Die Köpfe dürfen rauchen
Was Zusammenhalten, Solidarität und Rücksicht heißt, wird sich vor allem jetzt und in den nächsten Monaten zeigen, wenn es nach den umfassenden Verboten zum Schutz vor Covid19 den Alltag, das Berufsleben, die Freizeit und die Weiterbildung mit all den noch bestehenden Auflagen zu gestalten gilt. Theaterhäuser werden noch lange keinen Beitrag leisten können, Museen schon bald. Es ist bezeichnend, wenn Institutionen wie etwa das kleine Frauenmuseum in Hittisau ihre sinnstiftende Arbeit so bald wie möglich wieder aufnehmen wollen, während das große, finanziell gut von der öffentlichen Hand ausgestattete Vorarlberg Museum Argumente gegen die Öffnung etwa in der Abwesenheit der Besucher aus dem Ausland sucht.

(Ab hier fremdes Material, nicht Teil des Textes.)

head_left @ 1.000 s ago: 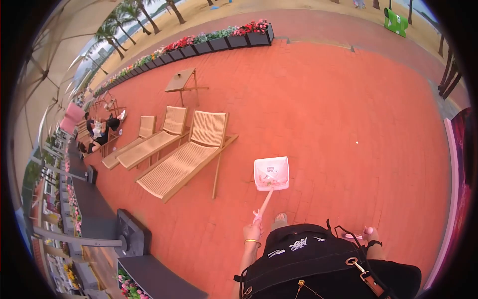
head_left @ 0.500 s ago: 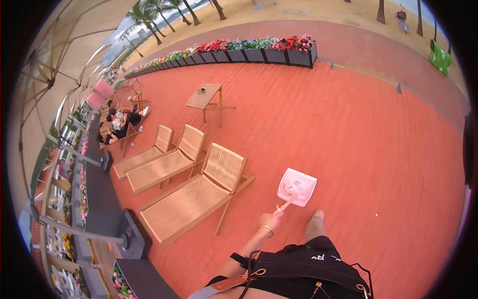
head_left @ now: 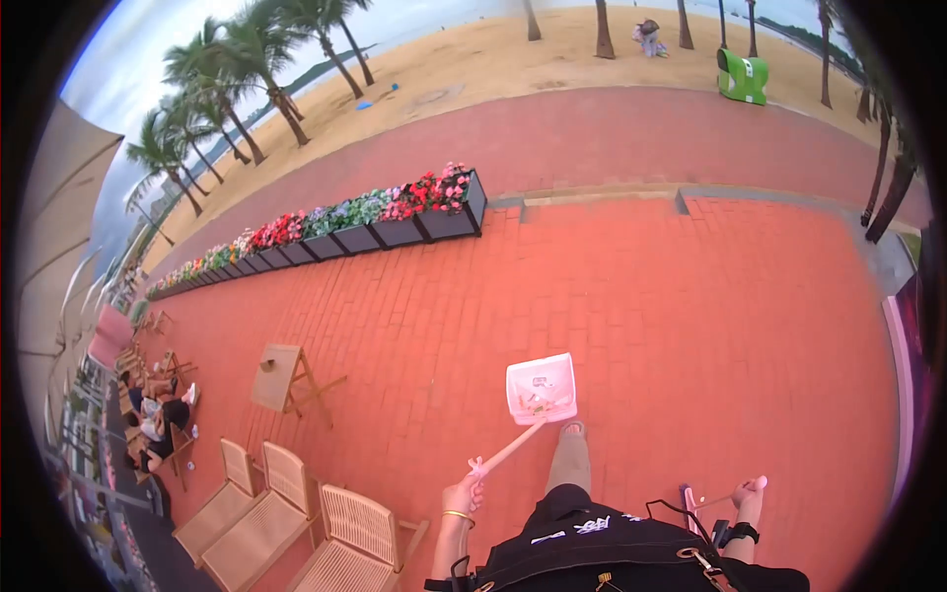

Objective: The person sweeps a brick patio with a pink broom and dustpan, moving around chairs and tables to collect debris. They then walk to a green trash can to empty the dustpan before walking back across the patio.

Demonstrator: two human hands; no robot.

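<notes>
My left hand point(head_left: 461, 496), with a gold bangle at the wrist, is closed round the long handle of a pink dustpan point(head_left: 542, 363). The pan hangs out in front of me with small bits of litter in it, a little beyond my foot point(head_left: 573, 428). At the lower right my right hand point(head_left: 749, 495) is closed on the pink-ended stick of a broom point(head_left: 688, 498); its pink head is partly hidden by my black bag point(head_left: 631, 553). A dark watch band sits on that wrist.
Wooden slatted loungers point(head_left: 357, 528) stand at the lower left, with a small folding table point(head_left: 280, 378) beyond. A long flower planter point(head_left: 400, 229) borders the red brick paving point(head_left: 671, 326). Seated people point(head_left: 163, 424) are at far left. Past a low step lie a path, sand and palms.
My view has swung to the right, so the loungers and planter sit further left. The right hand and broom have come into view. The dustpan stays in my left hand.
</notes>
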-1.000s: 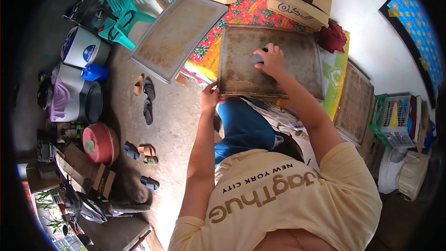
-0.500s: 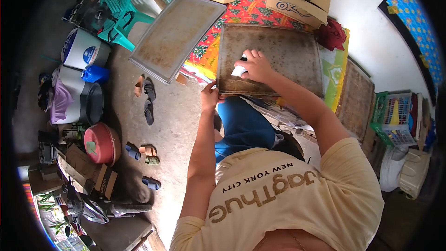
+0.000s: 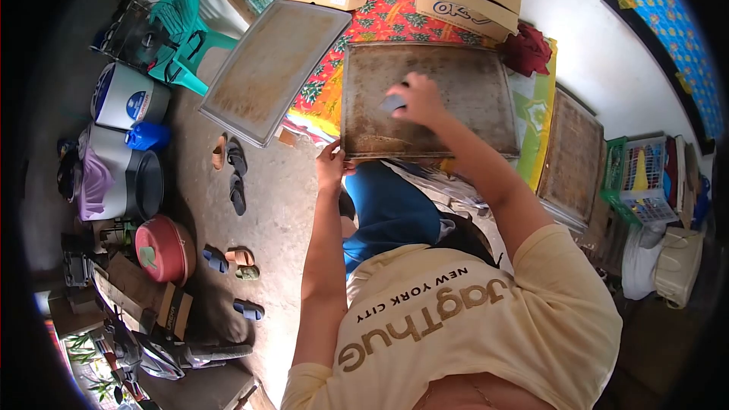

Die Auflagen bezüglich Hygiene und Abstand mögen enorm sein, aber wenn sie jeder Friseur oder Schuhladenbesitzer irgendwie zu bewerkstelligen hat, dann dürfen auch im großen Museum in Bregenz die Köpfe rauchen, um den Menschen den Zugang zu Kunst und Kultur wieder analog zu ermöglichen. Oder hat man kein spannendes Programm? Zeitfenstertickets wären nur ein probates Mittel, um die Anzahl der Besucher zu regeln.